Gross external financing requirements are very large, at an estimated USD213bn (including short-term debt) in 2015 and the international liquidity ratio at 70.3% is less than half the peer median, exposing Turkey to global financial market conditions. Reliance on short-term borrowing has declined due to macro-prudential policy and Fitch assesses that banks have sufficient sources of foreign exchange liquidity to withstand a severe financing shock.

Uncertainties over the foreign asset position of Turkish corporates and the impact of higher financing cost are a potential source of vulnerability. Sovereign buffers to volatility in investor sentiment have diminished. Foreign exchange reserves have fallen so far in 2015 and while still relatively large on a gross basis, at USD120.7bn in July 2015, they are around one-third of this in net terms. Nonetheless, external debt rollover rates continue to exceed 100%.

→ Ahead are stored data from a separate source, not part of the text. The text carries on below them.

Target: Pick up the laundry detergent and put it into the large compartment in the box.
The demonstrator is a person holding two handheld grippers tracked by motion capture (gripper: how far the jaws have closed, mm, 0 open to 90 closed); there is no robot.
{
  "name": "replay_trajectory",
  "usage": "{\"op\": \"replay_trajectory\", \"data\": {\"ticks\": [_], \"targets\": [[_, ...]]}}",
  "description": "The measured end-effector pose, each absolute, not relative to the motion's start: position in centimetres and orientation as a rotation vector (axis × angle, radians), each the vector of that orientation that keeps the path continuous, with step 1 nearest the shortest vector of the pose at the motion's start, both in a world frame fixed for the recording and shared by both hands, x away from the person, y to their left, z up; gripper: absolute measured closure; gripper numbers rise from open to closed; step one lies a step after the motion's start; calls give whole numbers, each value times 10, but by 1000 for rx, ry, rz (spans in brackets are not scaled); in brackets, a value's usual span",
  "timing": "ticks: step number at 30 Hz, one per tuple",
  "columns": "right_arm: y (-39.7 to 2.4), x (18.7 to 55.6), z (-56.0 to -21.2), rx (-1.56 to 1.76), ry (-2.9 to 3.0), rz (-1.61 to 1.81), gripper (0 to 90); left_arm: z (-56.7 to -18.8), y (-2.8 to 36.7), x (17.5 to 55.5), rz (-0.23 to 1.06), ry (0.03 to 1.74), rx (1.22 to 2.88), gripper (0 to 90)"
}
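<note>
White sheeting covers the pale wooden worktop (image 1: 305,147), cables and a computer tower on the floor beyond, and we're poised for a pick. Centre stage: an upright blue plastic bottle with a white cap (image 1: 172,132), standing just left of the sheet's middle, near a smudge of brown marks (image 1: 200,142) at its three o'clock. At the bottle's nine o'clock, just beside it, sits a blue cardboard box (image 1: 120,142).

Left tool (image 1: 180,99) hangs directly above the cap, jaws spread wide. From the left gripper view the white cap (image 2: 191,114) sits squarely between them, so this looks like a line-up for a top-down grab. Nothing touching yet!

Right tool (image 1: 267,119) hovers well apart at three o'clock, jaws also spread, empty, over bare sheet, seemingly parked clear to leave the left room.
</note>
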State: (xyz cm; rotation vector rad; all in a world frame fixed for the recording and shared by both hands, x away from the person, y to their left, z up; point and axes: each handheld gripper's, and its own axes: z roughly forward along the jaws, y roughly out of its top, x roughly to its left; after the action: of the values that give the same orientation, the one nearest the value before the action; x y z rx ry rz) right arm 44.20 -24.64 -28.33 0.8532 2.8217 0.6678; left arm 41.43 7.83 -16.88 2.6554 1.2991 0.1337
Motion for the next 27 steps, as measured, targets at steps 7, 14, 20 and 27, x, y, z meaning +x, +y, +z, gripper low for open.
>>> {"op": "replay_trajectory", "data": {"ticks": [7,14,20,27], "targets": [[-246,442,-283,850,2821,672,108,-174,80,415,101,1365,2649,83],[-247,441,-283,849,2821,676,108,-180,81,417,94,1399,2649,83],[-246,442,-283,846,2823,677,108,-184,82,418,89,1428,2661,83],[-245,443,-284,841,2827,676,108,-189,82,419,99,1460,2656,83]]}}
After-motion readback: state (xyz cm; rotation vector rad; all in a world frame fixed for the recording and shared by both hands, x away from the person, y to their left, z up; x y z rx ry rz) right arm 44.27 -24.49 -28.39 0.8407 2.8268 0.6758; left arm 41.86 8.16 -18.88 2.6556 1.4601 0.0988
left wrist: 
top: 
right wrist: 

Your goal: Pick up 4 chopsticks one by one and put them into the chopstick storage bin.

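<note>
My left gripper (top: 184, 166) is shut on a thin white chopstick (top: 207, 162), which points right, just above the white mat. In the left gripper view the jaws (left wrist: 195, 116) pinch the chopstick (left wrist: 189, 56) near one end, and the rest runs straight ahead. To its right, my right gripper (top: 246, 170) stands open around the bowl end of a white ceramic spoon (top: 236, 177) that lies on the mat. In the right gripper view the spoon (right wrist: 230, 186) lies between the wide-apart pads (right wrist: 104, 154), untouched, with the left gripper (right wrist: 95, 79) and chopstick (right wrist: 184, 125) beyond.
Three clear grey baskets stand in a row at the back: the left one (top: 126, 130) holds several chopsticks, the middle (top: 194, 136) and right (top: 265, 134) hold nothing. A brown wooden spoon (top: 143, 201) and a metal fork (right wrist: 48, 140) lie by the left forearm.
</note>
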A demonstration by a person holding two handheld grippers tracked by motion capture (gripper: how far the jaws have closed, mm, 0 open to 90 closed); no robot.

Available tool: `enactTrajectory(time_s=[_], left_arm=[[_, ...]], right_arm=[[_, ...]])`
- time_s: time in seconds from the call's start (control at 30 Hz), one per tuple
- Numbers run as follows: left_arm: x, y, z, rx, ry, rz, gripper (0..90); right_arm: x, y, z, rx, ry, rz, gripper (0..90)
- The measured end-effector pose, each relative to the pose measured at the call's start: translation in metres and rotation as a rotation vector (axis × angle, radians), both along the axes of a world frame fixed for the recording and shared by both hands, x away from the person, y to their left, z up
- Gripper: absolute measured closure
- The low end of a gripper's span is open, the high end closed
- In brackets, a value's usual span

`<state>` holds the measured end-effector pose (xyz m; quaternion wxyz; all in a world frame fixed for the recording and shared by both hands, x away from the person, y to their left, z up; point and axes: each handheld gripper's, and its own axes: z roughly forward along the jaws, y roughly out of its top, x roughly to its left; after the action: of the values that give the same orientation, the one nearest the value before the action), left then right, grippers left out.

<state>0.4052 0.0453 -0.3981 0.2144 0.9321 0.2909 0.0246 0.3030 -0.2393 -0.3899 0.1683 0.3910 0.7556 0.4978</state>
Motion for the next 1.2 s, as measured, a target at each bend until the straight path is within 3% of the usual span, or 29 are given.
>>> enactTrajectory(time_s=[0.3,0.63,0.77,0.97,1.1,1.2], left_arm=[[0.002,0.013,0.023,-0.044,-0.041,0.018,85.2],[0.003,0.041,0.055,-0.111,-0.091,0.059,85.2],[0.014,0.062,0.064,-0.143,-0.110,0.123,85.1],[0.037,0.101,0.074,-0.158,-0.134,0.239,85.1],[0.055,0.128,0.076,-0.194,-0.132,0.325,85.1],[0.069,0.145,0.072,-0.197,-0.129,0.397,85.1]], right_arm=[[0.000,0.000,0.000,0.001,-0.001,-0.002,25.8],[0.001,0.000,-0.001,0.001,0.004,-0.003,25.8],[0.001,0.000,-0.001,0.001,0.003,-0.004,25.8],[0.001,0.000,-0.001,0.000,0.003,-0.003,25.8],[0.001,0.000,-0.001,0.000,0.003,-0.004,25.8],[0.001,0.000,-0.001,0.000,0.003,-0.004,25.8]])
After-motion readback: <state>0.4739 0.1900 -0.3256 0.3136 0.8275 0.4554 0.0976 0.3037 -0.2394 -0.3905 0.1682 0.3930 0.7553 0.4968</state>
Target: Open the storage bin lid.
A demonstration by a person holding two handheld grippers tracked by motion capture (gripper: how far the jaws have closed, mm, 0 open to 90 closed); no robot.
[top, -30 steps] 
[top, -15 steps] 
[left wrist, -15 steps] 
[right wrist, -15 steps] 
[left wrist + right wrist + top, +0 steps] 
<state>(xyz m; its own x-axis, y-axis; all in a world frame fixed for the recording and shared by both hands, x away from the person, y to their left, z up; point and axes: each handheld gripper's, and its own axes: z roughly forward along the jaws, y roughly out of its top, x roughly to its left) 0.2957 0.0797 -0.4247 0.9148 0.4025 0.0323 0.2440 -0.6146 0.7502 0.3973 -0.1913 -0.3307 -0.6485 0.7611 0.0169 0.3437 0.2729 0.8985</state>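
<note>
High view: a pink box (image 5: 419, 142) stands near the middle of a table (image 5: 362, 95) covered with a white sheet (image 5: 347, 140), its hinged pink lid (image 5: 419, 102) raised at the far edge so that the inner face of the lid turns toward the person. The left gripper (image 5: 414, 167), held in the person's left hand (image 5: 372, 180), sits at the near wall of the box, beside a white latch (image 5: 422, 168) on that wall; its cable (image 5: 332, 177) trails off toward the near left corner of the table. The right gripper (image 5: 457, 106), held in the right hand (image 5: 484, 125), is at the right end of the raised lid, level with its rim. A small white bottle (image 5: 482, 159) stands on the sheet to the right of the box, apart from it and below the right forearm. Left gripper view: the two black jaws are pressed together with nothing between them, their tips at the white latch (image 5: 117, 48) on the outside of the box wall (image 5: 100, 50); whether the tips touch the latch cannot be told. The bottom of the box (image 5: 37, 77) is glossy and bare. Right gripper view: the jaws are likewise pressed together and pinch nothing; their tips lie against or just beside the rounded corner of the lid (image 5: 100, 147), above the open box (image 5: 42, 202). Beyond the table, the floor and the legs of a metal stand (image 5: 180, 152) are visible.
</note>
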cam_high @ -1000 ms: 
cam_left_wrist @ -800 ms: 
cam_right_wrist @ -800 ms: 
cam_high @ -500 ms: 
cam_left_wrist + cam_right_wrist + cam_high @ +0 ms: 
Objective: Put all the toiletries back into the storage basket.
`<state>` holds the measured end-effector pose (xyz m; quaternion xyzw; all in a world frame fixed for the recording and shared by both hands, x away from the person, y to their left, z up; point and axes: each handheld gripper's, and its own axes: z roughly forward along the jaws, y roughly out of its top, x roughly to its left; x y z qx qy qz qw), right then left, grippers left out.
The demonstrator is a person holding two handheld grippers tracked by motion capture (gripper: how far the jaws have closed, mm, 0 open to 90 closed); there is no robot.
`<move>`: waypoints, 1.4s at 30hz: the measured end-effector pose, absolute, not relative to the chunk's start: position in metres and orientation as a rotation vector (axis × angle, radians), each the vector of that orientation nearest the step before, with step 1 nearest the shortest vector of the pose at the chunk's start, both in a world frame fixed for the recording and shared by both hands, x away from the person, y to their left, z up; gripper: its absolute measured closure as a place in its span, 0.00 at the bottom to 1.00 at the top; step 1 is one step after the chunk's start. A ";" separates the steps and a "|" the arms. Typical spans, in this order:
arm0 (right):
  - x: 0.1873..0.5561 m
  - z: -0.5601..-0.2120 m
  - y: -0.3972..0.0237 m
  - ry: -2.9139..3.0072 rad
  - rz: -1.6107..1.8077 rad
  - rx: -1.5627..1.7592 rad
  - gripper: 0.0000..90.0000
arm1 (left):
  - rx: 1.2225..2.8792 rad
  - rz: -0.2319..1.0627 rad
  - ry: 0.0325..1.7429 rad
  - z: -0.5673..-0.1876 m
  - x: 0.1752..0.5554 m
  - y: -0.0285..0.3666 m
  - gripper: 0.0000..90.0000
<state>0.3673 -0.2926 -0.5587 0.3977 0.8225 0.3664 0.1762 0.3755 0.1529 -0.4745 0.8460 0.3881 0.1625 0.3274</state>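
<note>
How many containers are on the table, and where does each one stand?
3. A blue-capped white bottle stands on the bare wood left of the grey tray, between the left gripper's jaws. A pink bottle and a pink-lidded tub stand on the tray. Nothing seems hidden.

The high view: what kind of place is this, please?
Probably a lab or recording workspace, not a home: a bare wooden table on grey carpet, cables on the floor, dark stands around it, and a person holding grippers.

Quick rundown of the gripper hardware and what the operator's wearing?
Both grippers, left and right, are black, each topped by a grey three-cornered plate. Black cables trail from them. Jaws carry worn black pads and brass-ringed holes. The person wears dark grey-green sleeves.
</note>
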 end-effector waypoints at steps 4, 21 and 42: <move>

The central bank has embarked on a simplification of the monetary policy framework that could over time address concerns about policy coherence, although the timeline and process for the transmission to a more orthodox structure is unclear. Inflation and real effective exchange rate volatility are more than double the peer median. Fitch assumes that an on-going tightening of liquidity conditions will be followed by policy rate hikes. Inflation is forecast to average 7.1% in 2015 and is not expected to fall sustainably below the 5% target throughout our forecast period. In part, this will be driven by the lira, which has fallen by around 30% against the US dollar so far this year.

The banking system is consistent with Turkey's investment grade rating, with a 'bbb' on Fitch's Banking System Indicator. Banks are well regulated, profitable and non-performing loans were just 2.9% at end-June 2015.

RATING SENSITIVITIES
The Outlook is Stable. Consequently, Fitch's sensitivity analysis does not currently anticipate developments with a material likelihood, individually or collectively, of leading to a downgrade. However, the following risk factors individually, or collectively, could trigger negative rating action:
- A materialisation of stresses stemming from external financing vulnerabilities.
- Prolonged and deepened political instability that undermines economic performance and threatens economic policy credibility.
- A deterioration in fiscal discipline that reverses the declining trend in debt/GDP.

Conversely, the following factors, individually or collectively, could result in positive rating action:
- Implementation of structural reforms that would deliver higher gross domestic savings, a more flexible labour market and greater foreign direct investment to help address external imbalances.
- A more stable and predictable domestic political environment.
- A more coherent and predictable monetary policy framework that delivers lower and more stable inflation.

KEY ASSUMPTIONS
- Continued commitment to fiscal stability.
- Geopolitical tensions will not have a material impact on economic activity.
- Turkey's current account deficit will benefit from low oil prices (Fitch forecasts Brent crude to average USD55 in 2015 increasing gradually to USD70 by 2017) and economic recovery strengthening in the EU.